AgileAvatar: Stylized 3D Avatar Creation via Cascaded Domain Bridging

Shen Sang,Tiancheng Zhi,Guoxian Song,Minghao Liu,Chunpong Lai,Jing Liu,Xiang Wen,James Davis,Linjie Luo
DOI: https://doi.org/10.1145/3550469.3555402
2022-11-15
Abstract:Stylized 3D avatars have become increasingly prominent in our modern life. Creating these avatars manually usually involves laborious selection and adjustment of continuous and discrete parameters and is time-consuming for average users. Self-supervised approaches to automatically create 3D avatars from user selfies promise high quality with little annotation cost but fall short in application to stylized avatars due to a large style domain gap. We propose a novel self-supervised learning framework to create high-quality stylized 3D avatars with a mix of continuous and discrete parameters. Our cascaded domain bridging framework first leverages a modified portrait stylization approach to translate input selfies into stylized avatar renderings as the targets for desired 3D avatars. Next, we find the best parameters of the avatars to match the stylized avatar renderings through a differentiable imitator we train to mimic the avatar graphics engine. To ensure we can effectively optimize the discrete parameters, we adopt a cascaded relaxation-and-search pipeline. We use a human preference study to evaluate how well our method preserves user identity compared to previous work as well as manual creation. Our results achieve much higher preference scores than previous work and close to those of manual creation. We also provide an ablation study to justify the design choices in our pipeline.
Computer Vision and Pattern Recognition,Graphics
What problem does this paper attempt to address?
The problem that this paper attempts to solve is to automatically create high - quality personalized 3D avatars, especially stylized 3D avatars, from users' self - portrait photos. Manually creating such avatars usually requires tedious selection and adjustment from a large number of artistic resources, which is both time - consuming and difficult for ordinary users.

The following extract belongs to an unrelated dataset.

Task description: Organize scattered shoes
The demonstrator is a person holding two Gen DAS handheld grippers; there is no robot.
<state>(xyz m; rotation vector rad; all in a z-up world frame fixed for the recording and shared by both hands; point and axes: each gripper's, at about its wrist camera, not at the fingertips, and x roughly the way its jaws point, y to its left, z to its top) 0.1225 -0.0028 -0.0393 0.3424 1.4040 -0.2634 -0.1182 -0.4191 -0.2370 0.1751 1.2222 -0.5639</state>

Although existing self - supervised methods can automatically generate semi - realistic 3D avatars from users' self - portraits and perform well in maintaining user identity, these methods are not effective when applied to stylized avatars because of the large style - domain gap between self - portraits and stylized avatars. To overcome these challenges, the author proposes a new self - supervised learning framework that can handle the mixture of continuous and discrete parameters to create high - quality stylized 3D avatars. Specifically, this framework gradually narrows the style - domain gap through three stages: 1) Portrait stylization, converting the input self - portrait into a stylized avatar rendering; 2) Self - supervised avatar parameterization, finding the optimal avatar parameters by training a differentiable simulator that imitates the behavior of the graphics engine; 3) Avatar vector conversion, converting the parameters in the relaxed avatar vector space into the parameters in the strict avatar vector space so that the graphics engine can use them directly. In addition, the paper also evaluates the performance of this method in retaining personal identity through human preference studies. The results show that this method scores higher than existing methods and is close to the effect of manual creation. The author also provides ablation studies to prove the effectiveness of pipeline design choices.